Poi è di grande rilevanza seguire un modo di alimentarsi appropriato utilizzando determinate accortezze: evitando cibo ricco di grassi e di “burro” e mangiando una quantità grandemente ridotta per quanto concerne tutti gli alimenti dolci.
Si consiglia invece di mangiare molta frutta, “legumi e vegetali”.
Da ciò si deduce quanto sia significante usare tutti gli accorgimenti necessari per poter concretizzare una buona e valevole prevenzione.

Quando bisogna rivolgersi ad uno specialista

Se avete eseguito perfettamente tutti i suggerimenti elencati poc’anzi e nonostante ciò il vostro “colesterolo” risulti essere ancora eccessivamente alto, in tal caso si inizia a parlare di ” ipercolesterolemia ” e conseguentemente sarà il caso di rivolgersi ad un medico.

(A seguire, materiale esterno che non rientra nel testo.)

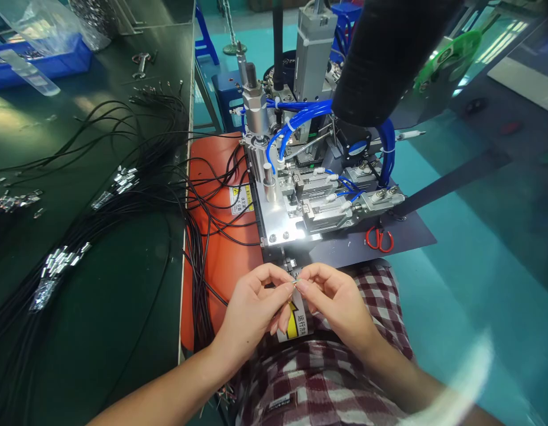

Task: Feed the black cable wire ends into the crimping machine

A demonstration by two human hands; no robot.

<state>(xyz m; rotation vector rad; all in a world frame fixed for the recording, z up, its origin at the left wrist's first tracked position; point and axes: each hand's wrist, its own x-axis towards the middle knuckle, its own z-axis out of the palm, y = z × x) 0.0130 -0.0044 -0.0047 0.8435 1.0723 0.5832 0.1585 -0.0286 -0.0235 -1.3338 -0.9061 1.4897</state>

Anche perché spesso l'”ipercolesterolemia” non presenta delle evidenti avvisaglie.
Difatti molti individui non sono neanche a conoscenza di soffrire di tale disturbo.
Ecco perché è fondamentale svolgere degli abituali controlli sanguigni appunto perché tramite questi si può pure controllare il proprio “colesterolo”.
Delle persone sono maggiormente predisposte a questo problema pure per motivi ereditari o genetici ed in queste circostanze potrebbero avere delle problematiche per quanto riguarda il cuore anche in età giovanile.
Al momento esistono delle cure farmacologiche per curare questa patologia in maniera adeguata ed estremamente efficace.
Ma è fondamentale sottolineare che questi medicinali possono causare degli effetti indesiderati e connessi proprio al loro uso.
Ne consegue quanto sia importante affidarsi alle mani esperte di un dottore che saprà indubbiamente aiutarvi in base ai vostri problemi di salute.